Le droit à la mémoire, Beyrouth, Publications de la Fondation Libanaise pour la Paix Civile Permanente, Librairie Orientale, 1988, 360p. (en arabe, français et anglais).
La première publication de la Fondation Libanaise pour la Paix Civile Permanente, sous le titre: Le Droit à la mémoire (Beyrouth,
1988, 360 p.) constitue une contribution originale et une approche nouvelle en sciences humaines. L'ouvrage comporte les actes
du premier séminaire international organisé par la Fondation du 8 au 12 juillet 1987 sur le thème: "Coût des conflits internes et
construction de la mémoire collective au Liban".
Les vingt-quatre communications du 1er séminaire international et les débats publiés dans Le droit à la mémoire s'articulent
autour de quatre thèmes principaux:
1. L'étude conparative des conflits internes, avec des contributions de Antoine N. Messarra, Melhem Chaoul, Tarek Ziadé et
Abdul Magid Nanaï.
2. La construction de la mémoire collective: L'histoire, sa perception et sa transmission, avec des contributions de Bassam
el-Hachem. Hassan Salamé-Sarkis, Issam Khalifé et Joseph Abou Nohra.
3. Coût des conflits internes au Liban, avec des contributions de Boutros Labaki, Ali Faour, Hassan Kawas, Antoine Saad,
Ibrahim Traboulsi, Ahmad al-Muallem, Sami Aoun, Nada Oueni Slim. Wassef Haraké, Khaled Kabbani et Frédéric Maatouk.
4. Perspectives d'avenir, avec des contributions de Walid Khaddouri, Victor al-Kik, Sami Makarem et
Tarek Mitri.
La synthèse des débats est présentée par Antoine Saad, Antoine N. Messarra et Antoine Laham.
Pour un traumatisme collectif
La partie comparative de l'ouvrage expose les perspectives de consolidation d'une politique d'accommodement grâce à un
traumatisme collectif, une contrition nationale qui se transmet, par les processus de socialisation, de génération en génération. Les
expériences du passé en Suisse, en Autriche, en Belgique et en Espagne notamment, ont provoqué un traumatisme collectif,
tramsmis de génération en génération et dans la mémoire collective, grâce à un enseignement authentique de l'histoire et à des
rites de commémoration. C'est la contrition nationale qui est facteur de rationalité, de réalisme et de solidarité. Le Liban, après
des années de guerres, a besoin de monuments érigés partout dans le pays qui symbolisent la contrition et le besoin de solidarité.

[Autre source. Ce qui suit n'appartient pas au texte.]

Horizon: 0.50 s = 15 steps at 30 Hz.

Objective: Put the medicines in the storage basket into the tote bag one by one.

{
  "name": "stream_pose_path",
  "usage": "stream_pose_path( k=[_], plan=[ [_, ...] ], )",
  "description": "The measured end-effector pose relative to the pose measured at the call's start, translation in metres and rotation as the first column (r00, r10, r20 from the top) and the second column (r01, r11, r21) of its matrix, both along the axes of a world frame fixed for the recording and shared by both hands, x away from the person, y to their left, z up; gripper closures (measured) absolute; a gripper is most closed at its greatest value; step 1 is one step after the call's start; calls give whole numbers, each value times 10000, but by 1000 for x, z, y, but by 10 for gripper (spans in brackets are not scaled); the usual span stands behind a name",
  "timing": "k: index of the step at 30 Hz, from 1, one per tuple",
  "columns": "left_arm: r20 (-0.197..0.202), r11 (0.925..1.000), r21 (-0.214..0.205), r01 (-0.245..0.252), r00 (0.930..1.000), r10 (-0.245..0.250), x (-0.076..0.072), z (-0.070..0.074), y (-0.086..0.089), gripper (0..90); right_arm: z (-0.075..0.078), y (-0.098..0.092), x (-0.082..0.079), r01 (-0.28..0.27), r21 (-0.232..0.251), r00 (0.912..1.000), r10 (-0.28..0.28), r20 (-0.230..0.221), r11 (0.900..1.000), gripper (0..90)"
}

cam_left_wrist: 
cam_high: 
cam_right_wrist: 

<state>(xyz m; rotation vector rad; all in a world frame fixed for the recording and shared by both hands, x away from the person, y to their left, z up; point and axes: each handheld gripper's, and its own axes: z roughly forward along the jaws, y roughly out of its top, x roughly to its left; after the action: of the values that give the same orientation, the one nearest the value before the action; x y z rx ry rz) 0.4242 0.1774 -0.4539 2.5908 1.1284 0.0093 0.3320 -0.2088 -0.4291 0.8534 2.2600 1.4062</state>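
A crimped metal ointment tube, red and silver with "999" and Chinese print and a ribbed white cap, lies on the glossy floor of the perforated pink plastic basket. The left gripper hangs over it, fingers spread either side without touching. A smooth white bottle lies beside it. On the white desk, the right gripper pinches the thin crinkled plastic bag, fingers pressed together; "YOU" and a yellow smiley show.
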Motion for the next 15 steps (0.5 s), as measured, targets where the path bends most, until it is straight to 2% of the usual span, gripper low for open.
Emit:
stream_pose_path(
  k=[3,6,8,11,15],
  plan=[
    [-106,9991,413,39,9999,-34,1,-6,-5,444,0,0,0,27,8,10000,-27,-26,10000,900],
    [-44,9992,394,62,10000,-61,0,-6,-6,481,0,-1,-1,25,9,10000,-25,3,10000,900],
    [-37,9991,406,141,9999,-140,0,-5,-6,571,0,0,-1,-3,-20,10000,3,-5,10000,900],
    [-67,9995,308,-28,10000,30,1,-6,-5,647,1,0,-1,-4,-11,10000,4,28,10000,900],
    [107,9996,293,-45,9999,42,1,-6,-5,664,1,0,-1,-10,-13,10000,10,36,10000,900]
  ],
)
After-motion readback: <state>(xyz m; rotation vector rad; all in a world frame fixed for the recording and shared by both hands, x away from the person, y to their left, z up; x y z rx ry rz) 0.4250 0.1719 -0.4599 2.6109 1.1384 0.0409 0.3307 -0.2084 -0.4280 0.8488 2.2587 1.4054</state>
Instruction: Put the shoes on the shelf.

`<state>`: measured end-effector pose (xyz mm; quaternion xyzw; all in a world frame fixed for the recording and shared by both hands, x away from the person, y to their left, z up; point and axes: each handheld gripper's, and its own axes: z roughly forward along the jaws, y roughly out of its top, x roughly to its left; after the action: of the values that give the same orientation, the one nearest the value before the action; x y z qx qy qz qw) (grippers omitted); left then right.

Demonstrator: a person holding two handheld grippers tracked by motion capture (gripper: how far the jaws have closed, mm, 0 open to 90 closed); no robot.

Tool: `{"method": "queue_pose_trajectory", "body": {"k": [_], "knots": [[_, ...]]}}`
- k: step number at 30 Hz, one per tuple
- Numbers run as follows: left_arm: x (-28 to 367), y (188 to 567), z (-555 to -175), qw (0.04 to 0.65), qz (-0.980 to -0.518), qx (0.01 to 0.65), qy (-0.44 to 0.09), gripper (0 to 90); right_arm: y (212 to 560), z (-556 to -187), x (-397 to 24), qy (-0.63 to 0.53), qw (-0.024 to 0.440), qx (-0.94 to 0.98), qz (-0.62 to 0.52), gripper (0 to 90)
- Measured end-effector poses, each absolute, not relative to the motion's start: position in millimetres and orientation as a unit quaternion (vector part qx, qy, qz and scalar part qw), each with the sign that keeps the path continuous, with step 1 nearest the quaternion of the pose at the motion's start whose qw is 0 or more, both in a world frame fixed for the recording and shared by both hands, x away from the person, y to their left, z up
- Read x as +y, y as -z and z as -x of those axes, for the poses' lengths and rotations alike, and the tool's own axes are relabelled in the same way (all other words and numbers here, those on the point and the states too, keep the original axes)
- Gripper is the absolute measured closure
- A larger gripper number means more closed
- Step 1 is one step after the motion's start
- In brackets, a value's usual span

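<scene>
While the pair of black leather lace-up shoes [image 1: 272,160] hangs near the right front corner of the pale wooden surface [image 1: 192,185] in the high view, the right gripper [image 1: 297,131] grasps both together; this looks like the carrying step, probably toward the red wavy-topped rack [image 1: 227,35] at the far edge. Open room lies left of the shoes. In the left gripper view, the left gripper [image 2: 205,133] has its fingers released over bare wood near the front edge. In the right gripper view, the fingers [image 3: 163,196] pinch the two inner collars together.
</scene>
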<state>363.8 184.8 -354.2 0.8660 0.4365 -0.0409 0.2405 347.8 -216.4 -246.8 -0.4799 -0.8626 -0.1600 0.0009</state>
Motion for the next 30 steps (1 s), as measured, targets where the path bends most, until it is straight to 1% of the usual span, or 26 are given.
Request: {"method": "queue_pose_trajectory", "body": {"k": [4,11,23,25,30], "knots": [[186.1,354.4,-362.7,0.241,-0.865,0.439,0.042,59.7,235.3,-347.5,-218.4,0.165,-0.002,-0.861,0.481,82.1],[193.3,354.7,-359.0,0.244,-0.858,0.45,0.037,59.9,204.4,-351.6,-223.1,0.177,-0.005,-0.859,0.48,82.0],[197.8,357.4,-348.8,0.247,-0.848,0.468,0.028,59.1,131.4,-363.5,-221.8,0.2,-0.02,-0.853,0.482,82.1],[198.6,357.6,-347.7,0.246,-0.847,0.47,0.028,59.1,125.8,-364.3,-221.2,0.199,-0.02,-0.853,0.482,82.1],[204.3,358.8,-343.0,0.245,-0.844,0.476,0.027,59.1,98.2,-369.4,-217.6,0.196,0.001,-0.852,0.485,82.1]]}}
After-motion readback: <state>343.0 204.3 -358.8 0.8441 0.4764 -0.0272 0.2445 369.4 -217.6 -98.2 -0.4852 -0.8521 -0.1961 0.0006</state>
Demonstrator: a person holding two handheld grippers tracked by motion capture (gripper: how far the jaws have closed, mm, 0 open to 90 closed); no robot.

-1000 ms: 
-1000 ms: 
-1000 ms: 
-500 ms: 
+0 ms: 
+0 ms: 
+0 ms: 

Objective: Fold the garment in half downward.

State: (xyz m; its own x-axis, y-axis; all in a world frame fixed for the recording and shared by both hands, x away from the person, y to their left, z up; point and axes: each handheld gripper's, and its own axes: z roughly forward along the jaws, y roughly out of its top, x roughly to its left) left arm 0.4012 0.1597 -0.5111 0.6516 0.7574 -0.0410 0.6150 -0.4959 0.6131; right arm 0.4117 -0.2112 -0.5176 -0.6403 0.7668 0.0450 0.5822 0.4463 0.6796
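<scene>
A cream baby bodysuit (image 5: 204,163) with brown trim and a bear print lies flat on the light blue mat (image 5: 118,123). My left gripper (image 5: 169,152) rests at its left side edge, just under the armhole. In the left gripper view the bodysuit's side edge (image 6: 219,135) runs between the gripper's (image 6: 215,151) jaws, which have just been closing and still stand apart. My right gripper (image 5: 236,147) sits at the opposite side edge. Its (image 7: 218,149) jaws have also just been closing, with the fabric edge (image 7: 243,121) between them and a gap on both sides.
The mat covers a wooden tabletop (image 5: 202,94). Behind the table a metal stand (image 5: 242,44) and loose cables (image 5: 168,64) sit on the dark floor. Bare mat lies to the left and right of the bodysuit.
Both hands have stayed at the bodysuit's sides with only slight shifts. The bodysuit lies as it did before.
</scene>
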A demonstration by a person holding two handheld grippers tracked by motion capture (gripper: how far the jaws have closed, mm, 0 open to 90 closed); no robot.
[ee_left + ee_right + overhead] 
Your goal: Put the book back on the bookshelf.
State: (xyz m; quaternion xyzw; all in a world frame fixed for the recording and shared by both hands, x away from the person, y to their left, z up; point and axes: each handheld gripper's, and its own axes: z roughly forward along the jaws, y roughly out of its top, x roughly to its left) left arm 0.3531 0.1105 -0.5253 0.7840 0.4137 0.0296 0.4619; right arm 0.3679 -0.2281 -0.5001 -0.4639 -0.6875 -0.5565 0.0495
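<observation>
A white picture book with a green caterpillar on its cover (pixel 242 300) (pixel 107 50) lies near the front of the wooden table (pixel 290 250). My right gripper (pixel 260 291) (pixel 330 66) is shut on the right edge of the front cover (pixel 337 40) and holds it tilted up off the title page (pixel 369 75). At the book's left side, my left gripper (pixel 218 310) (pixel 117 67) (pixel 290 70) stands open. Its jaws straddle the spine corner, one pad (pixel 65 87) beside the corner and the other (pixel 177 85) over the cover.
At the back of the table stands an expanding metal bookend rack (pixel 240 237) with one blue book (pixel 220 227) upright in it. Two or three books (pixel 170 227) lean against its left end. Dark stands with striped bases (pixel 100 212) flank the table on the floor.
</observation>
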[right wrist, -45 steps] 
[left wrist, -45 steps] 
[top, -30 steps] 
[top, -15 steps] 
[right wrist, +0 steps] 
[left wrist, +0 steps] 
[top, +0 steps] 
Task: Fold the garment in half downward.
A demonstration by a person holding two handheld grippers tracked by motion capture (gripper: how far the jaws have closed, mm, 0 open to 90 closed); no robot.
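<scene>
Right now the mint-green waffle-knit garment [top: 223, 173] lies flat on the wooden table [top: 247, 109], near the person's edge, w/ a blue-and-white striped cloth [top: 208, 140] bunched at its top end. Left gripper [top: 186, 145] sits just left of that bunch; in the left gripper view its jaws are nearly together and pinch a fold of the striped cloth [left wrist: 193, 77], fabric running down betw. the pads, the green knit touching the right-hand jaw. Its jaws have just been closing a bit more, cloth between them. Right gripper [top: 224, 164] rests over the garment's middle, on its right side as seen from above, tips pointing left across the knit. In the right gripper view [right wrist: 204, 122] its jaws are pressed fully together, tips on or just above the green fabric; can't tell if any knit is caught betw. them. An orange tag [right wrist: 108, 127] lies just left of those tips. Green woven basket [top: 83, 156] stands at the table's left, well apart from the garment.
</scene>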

Il faudra développer au Liban les études conparées sur l'édification nationale et sur la psychologie historique afin d'exorciser les
fantasmes et d'appréhender les conflits non plus exclusivement sur le plan des causes et des responsabilités, mais surtout du coût
et du profit.
L'ouvrage Le droit à la mémoire constitue une approche à la fois rationnelle, pragmatique et normative des sociétés
multicommunautaires et du cas libanais en particulier. Les auteurs, avec des approches pluridisciplinaires, rejoignent les poètes et
hommes de lettres qui ont écrit des oeuvres remarquables pour exprimer la contrition nationale, fondement même du
nation-building de sociétés comme le Liban, le Soudan, Chypre, ou la Suisse. Le Liban n'a pas besoin d'exemples extérieurs.
L'expérience douloureuse servira-t-elle cependant de leçon pour l'avenir? Telle est la problématique de l'ouvrage.